YOUR INSTRUCTIONS: Give back exactly the line containing "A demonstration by" together with all the lines after it, ending at the final line below.

DATA PROVIDED:
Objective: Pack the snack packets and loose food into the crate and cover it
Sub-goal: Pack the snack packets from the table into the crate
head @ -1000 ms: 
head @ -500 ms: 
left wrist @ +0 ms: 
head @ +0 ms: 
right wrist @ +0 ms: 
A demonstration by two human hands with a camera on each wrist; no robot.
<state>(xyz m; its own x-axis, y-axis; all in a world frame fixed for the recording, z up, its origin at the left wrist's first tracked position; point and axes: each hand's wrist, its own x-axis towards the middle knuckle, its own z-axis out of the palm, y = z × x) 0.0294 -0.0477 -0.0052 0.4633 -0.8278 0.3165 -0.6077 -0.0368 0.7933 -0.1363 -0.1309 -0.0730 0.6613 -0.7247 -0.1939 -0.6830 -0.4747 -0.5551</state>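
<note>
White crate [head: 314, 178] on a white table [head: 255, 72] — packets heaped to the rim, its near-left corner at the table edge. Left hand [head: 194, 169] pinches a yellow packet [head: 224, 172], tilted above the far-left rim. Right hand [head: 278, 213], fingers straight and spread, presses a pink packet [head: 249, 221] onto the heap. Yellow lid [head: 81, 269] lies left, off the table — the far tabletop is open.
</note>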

RESPONSE TO THE EXERCISE:
A demonstration by two human hands with a camera on each wrist; no robot.
<state>(xyz m; its own x-axis, y-axis; all in a world frame fixed for the recording, z up, its origin at the left wrist's first tracked position; point and axes: each hand's wrist, its own x-axis towards the middle knuckle, its own z-axis out of the palm, y = z × x) 0.0294 -0.0477 -0.0052 0.4633 -0.8278 0.3165 -0.6077 -0.0368 0.7933 -0.1363 -0.1309 -0.0730 0.6613 -0.7247 -0.1939 -0.6830 -0.4747 -0.5551</state>
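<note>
White crate [head: 314, 178] on a white table [head: 255, 72] — packets heaped to the rim, its near-left corner at the table edge. Left hand [head: 194, 169] pinches a yellow packet [head: 224, 172], tilted above the far-left rim. Right hand [head: 278, 213], fingers straight and spread, presses a pink packet [head: 249, 221] onto the heap. Yellow lid [head: 81, 269] lies left, off the table — the far tabletop is open.
</note>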

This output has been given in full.